What is being asked → Could the data below be copied exactly, minus the pictures?

Supplied material →

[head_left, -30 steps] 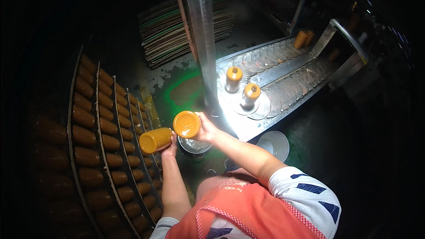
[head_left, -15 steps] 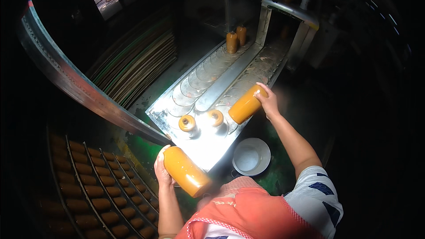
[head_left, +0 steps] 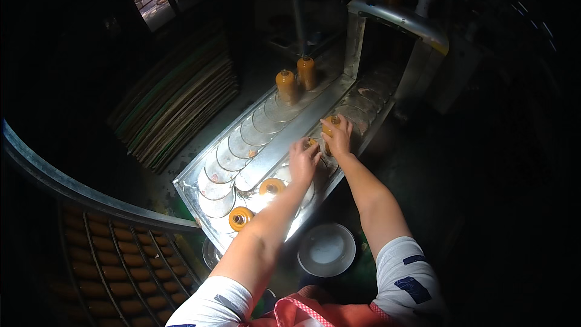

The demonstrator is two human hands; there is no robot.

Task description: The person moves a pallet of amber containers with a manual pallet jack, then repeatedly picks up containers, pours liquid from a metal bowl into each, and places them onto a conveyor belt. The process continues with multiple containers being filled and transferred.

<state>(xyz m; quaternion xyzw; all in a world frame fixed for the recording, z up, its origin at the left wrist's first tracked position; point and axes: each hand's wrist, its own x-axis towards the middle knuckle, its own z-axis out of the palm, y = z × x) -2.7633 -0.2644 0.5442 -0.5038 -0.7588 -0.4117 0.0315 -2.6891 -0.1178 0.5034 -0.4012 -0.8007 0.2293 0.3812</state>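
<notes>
Orange bottle (head_left: 311, 143) held in grip of left hand (head_left: 302, 160) | second bottle (head_left: 330, 125) held by right hand (head_left: 341, 138) | both near right edge of conveyor (head_left: 284, 142)

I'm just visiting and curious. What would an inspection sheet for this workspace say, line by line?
Surface: long grey metal conveyor with overlapping round plates; near end brightly lit.
Things handled: one glossy orange-brown bottle in the left hand, a second bottle in the right hand; two near-end bottles and two far bottles stand upright.
Clutter: round pale metal basin beside the conveyor.
Hands: both bare, fingers around the bottles' upper parts.
Cables: nothing seen.
Surroundings: stack of flat boards, dark-barred rack with rows of brown bottles, grey metal arch; much is too dark to tell.
</notes>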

Response to the exercise →
[head_left, -30 steps] 
[head_left, -15 steps] 
[head_left, +0 steps] 

The demonstrator is two human hands; there is no robot.

Task description: The person moves a pallet of amber containers with a manual pallet jack, then repeatedly picks up containers, pours liquid from a metal bowl into each, and places them onto a conveyor belt. The process continues with multiple containers being filled and transferred.

<state>(xyz m; quaternion xyzw; all in a world frame fixed for the recording, z up, its origin at the left wrist's first tracked position; point and axes: each hand's wrist, its own x-axis towards the middle knuckle, its own z-axis out of the palm, y = z × x) -2.7633 -0.2644 0.5442 -0.5038 -0.7588 -0.4117 0.0315 -2.6891 -0.1178 0.5034 -0.4012 -0.8007 0.2293 0.3812</state>
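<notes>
Orange bottle (head_left: 311, 143) held in grip of left hand (head_left: 302, 160) | second bottle (head_left: 330, 125) held by right hand (head_left: 341, 138) | both near right edge of conveyor (head_left: 284, 142)

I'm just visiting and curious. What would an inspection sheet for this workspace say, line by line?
Surface: long grey metal conveyor with overlapping round plates; near end brightly lit.
Things handled: one glossy orange-brown bottle in the left hand, a second bottle in the right hand; two near-end bottles and two far bottles stand upright.
Clutter: round pale metal basin beside the conveyor.
Hands: both bare, fingers around the bottles' upper parts.
Cables: nothing seen.
Surroundings: stack of flat boards, dark-barred rack with rows of brown bottles, grey metal arch; much is too dark to tell.
</notes>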

No additional lines are needed for this answer.